Ultrasonographic findings in benign and malignant breast lesions in patients with nipple discharge
| Variable | Pathology | ||
|---|---|---|---|
| Benign | Malignant | ||
| Age (yr)* | 46.8±11.3 | 52.5±16.6 | 0.456 |
| Size (cm)* | 1.1±4.2 | 1.4±8.7 | 0.377 |
| Distance from the nipple (cm)† | 1.0 (0.0–6.0) | 1.0 (0.0–7.0) | 0.568 |
| Tissue composition | 0.497 | ||
| Homogeneous fat | 2 (66.7) | 1 (33.3) | |
| Homogeneous fibroglandular | 28 (90.3) | 3 (9.7) | |
| Heterogeneous | 29 (87.9) | 4 (12.1) | |
| Shape | 0.030 | ||
| Oval | 40 (95.2) | 2 (4.8) | |
| Round | 9 (75.0) | 3 (25.0) | |
| Irregular | 10 (76.8) | 3 (23.1) | |
| Orientation | 0.029 | ||
| Parallel | 51 (97.7) | 4 (7.3) | |
| Not parallel | 8 (66.7) | 4 (33.3) | |
| Margin | 0.278 | ||
| Circumscribed | 21 (95.5) | 1 (4.5) | |
| Indistinct | 6 (75.0) | 2 (25.0) | |
| Angular | 1 (100.0) | 0 | |
| Microlobulated | 29 (87.9) | 4 (12.1) | |
| Spiculated | 2 (66.7) | 1 (33.3) | |
| Echogenicity | 0.609 | ||
| Hypoechoic | 18 (90.0) | 2 (10.0) | |
| Isoechoic | 32 (84.2) | 6 (15.8) | |
| Mixed (solid and cystic) | 8 (100.0) | 0 | |
| Heterogeneous | 1 (100.0) | 0 | |
| Posterior features | 0.444 | ||
| None | 43 (87.8) | 6 (12.2) | |
| Enhancement | 14 (93.3) | 1 (6.7) | |
| Shadowing | 2 (66.7) | 1 (33.3) | |
| Calcification | 1.000 | ||
| None | 56 (87.5) | 8 (12.5) | |
| Microcalcification in mass | 3 (100.0) | 0 | |
| Association with ducts | 0.751 | ||
| Single mass not associated with duct | 34 (85.0)‡ | 6 (15.0)‡ | |
| Mass incompletely filling the duct | 7 (100.0) | 0 | |
| Mass completely filling the duct or extending outside the duct | 18 (90.0) | 2 (10.0) | |
| Adjacent ductal dilatation | 0.465 | ||
| No | 27 (84.4) | 5 (15.6) | |
| Yes | 32 (91.4) | 3 (8.6) | |
| Branch duct | 0.554 | ||
| 0 | 45 (88.2) | 6 (11.8) | |
| 1 | 12 (92.3) | 1 (7.7) | |
| 2 or more | 2 (66.7) | 1 (33.3) | |
*Mean±SD; †Median (range); ‡Seven among 34 benign lesions (20.6%) and one among six malignant lesions (16.7%) showed adjacent ductal changes.

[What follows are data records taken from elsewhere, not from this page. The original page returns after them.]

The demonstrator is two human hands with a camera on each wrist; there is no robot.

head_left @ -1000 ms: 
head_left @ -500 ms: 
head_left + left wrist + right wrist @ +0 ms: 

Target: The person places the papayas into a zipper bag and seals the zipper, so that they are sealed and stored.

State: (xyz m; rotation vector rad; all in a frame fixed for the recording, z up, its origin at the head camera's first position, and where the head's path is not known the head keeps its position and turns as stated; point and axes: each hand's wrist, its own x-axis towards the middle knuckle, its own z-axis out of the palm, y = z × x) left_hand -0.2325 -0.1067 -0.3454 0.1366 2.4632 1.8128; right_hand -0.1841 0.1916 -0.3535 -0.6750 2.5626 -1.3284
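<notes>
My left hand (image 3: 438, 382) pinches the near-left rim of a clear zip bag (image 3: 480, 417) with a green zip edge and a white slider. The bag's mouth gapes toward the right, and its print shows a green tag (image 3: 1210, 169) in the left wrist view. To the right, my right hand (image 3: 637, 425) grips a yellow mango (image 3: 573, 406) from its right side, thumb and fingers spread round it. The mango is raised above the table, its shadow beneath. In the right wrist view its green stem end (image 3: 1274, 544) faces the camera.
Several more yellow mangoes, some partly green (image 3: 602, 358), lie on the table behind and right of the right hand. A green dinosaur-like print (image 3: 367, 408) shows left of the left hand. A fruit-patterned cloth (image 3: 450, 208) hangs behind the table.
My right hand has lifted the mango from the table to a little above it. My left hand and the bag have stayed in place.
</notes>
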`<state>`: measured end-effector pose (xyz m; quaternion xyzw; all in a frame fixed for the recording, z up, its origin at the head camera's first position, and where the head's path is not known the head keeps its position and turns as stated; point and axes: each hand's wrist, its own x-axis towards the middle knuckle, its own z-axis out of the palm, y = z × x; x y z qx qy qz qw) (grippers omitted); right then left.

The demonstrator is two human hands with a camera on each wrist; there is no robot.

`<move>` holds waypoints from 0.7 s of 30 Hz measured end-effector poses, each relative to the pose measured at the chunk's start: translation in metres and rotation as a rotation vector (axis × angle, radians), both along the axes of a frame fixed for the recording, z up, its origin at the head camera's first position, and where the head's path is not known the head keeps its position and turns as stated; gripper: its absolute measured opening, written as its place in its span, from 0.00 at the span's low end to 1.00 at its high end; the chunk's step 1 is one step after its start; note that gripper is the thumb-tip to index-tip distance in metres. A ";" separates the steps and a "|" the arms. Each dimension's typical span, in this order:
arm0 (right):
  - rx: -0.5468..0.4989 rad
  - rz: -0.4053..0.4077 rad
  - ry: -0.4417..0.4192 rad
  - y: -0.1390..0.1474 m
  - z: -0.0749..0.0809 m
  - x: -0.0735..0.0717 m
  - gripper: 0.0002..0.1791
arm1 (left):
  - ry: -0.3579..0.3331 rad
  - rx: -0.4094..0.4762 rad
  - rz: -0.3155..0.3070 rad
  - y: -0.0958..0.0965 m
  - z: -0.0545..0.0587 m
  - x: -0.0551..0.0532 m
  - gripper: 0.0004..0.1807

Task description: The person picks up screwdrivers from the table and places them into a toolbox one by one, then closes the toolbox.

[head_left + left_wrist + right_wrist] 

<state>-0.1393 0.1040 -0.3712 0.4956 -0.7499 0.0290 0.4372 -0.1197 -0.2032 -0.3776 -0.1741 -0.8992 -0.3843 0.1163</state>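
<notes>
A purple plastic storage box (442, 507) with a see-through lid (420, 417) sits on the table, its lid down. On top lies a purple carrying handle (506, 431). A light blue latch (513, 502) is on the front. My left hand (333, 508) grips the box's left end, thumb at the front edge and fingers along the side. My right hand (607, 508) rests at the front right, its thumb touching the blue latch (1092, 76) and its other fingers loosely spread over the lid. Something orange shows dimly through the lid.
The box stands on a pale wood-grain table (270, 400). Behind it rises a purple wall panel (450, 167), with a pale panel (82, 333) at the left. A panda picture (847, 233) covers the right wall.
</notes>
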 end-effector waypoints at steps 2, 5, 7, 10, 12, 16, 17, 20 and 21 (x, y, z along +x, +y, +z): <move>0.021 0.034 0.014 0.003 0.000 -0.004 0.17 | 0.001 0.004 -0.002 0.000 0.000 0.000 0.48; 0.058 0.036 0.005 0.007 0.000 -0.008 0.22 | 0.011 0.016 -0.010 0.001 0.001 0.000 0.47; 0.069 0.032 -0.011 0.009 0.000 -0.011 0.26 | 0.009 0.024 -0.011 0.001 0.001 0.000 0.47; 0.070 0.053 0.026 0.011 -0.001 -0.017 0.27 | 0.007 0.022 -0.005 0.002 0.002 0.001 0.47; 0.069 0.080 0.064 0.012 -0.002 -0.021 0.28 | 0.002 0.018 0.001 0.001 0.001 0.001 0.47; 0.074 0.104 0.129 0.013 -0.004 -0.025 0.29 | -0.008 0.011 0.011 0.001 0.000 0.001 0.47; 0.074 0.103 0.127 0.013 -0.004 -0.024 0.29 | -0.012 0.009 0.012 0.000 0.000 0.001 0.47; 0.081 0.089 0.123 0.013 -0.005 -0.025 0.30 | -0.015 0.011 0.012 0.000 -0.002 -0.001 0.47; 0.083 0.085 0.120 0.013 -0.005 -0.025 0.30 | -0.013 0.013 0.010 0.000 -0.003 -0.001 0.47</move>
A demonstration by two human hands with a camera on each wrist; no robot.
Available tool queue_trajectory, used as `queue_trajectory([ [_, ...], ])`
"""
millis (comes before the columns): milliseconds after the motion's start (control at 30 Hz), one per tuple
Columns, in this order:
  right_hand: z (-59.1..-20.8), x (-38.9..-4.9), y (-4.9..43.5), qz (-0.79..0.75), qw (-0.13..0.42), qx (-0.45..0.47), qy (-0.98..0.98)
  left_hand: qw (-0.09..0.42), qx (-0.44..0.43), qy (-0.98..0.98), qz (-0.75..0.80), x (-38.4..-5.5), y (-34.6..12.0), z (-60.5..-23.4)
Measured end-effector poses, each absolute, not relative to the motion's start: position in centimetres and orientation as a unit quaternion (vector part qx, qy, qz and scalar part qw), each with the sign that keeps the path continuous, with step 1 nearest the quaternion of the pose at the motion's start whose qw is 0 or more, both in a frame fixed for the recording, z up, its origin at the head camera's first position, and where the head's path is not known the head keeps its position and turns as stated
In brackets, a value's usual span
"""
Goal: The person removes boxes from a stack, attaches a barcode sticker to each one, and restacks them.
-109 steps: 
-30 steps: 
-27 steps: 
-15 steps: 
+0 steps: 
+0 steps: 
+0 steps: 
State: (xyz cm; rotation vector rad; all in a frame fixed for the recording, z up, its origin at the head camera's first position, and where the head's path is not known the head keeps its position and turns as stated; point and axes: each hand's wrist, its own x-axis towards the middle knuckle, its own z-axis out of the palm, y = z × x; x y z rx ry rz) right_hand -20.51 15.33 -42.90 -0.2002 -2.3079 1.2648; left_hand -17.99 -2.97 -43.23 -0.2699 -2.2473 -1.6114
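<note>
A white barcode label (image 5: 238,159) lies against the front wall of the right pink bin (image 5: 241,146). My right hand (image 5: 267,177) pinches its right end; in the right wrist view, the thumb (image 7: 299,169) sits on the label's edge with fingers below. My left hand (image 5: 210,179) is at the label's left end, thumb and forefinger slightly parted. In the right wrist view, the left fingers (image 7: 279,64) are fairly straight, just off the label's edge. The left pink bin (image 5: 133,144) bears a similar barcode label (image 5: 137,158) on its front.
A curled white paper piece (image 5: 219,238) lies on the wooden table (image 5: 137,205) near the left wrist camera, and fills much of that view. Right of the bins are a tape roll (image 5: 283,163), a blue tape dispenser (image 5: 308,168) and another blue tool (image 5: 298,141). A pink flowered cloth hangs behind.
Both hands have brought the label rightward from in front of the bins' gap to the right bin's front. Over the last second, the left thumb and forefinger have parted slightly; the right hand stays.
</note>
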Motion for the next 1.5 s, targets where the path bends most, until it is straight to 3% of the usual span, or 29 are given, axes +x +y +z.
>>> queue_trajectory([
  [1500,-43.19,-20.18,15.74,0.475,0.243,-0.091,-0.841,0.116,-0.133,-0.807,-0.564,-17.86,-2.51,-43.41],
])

Relationship between ultrasound BI-RADS category and pathology in mammographically negative patients with nipple discharge
| Pathology | ||||
|---|---|---|---|---|
| Benign | Malignant | |||
| BI-RADS category | 0.040 | 0.004 | ||
| 3 | 14 (100.0) | 0 | ||
| 4A | 42 (87.5) | 6 (12.5) | ||
| 4B | 3 (75.0) | 1 (25.0) | ||
| 5 | 0 | 1 (100.0) | ||
BI-RADS=Breast Imaging Reporting and Data System.
*Fisher exact test, Mann-Whitney U-test; †Cochran-Mantel-Haenszel test.